Assignment — Among the lines of the listing below, count those with the string "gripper". Give the number and no commentary.

Task inputs —
=======

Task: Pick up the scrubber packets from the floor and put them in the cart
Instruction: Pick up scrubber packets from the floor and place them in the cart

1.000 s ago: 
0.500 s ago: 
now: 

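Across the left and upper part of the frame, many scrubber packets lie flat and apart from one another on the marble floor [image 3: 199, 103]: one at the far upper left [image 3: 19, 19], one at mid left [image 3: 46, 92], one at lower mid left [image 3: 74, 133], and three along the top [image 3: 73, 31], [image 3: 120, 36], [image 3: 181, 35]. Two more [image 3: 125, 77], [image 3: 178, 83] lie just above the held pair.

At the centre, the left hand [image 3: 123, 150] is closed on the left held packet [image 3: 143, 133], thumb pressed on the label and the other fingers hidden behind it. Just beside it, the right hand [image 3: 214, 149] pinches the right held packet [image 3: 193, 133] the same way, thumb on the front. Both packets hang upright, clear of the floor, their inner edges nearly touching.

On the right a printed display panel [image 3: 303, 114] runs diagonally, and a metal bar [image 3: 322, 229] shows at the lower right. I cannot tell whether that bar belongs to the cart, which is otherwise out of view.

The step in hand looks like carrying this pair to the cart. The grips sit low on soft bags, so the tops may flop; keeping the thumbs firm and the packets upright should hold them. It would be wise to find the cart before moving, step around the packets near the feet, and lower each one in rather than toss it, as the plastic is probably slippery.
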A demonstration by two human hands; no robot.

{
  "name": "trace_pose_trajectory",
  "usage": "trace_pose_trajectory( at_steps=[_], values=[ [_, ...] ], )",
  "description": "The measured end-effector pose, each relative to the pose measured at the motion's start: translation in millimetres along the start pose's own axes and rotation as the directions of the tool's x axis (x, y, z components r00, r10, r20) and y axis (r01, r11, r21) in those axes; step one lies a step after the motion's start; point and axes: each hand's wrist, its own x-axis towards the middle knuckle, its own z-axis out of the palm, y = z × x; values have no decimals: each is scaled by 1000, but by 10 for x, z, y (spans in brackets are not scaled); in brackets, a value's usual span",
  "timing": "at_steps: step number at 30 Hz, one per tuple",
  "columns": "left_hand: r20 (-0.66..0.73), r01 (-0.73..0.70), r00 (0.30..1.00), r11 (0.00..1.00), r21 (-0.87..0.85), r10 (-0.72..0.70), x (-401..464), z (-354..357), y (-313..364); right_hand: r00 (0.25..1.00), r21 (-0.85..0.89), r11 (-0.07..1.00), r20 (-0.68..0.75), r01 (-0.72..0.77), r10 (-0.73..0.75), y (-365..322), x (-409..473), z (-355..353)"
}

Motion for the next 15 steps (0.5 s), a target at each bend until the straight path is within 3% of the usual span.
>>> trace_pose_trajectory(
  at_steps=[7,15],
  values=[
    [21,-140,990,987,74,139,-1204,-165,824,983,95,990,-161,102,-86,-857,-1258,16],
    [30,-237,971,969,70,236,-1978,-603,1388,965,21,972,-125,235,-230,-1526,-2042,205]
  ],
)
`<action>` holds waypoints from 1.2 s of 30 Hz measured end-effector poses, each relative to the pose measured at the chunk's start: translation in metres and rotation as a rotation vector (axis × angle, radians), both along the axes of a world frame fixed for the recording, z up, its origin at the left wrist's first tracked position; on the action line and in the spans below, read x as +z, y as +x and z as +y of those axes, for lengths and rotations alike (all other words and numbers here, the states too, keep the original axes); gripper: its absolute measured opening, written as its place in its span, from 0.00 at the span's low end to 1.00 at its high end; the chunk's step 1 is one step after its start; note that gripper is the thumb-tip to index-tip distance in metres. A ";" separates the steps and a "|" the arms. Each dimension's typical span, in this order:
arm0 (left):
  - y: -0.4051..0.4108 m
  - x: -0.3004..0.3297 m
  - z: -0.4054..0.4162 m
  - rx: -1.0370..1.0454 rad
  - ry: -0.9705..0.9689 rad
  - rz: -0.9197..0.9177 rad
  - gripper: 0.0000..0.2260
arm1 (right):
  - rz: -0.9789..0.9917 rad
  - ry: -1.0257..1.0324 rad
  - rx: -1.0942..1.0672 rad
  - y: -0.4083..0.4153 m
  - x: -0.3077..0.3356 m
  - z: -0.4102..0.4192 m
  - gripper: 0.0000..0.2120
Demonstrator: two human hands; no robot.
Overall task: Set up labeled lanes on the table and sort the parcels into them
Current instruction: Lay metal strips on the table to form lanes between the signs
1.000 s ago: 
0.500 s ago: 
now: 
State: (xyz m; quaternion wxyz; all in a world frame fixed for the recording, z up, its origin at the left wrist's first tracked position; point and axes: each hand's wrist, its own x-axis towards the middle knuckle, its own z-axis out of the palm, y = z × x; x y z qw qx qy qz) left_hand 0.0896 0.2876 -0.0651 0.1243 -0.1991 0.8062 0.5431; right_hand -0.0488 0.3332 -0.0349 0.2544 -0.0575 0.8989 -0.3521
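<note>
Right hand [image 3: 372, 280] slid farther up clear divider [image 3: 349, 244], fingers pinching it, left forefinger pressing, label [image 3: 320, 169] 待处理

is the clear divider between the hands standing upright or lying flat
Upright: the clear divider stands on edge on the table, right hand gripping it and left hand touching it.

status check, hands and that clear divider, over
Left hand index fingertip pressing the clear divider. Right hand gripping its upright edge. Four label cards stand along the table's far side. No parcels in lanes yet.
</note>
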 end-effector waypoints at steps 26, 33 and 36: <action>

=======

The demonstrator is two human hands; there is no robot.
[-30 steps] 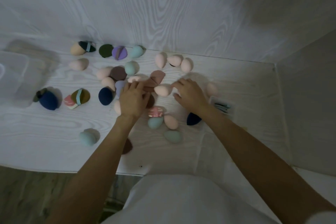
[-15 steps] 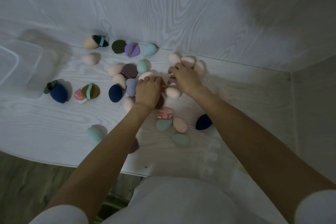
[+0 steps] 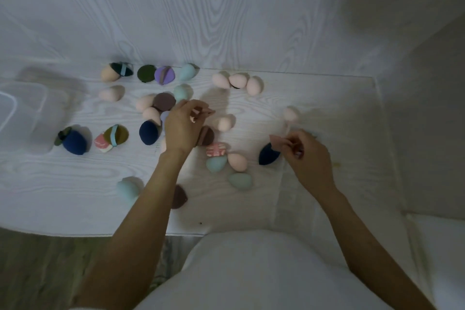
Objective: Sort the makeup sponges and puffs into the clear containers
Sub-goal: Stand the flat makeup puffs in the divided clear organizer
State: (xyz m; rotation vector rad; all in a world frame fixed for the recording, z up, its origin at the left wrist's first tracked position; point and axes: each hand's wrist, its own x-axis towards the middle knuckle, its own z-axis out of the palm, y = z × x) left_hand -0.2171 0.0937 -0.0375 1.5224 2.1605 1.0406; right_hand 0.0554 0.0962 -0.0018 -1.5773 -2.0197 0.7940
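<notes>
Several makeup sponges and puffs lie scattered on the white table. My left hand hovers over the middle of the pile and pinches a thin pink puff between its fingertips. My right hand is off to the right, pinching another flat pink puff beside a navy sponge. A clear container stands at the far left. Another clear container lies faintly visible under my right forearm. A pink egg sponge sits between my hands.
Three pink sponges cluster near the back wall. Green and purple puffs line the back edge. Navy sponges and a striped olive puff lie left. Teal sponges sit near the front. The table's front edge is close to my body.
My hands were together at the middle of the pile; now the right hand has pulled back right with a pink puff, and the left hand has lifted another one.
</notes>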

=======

Response area — 3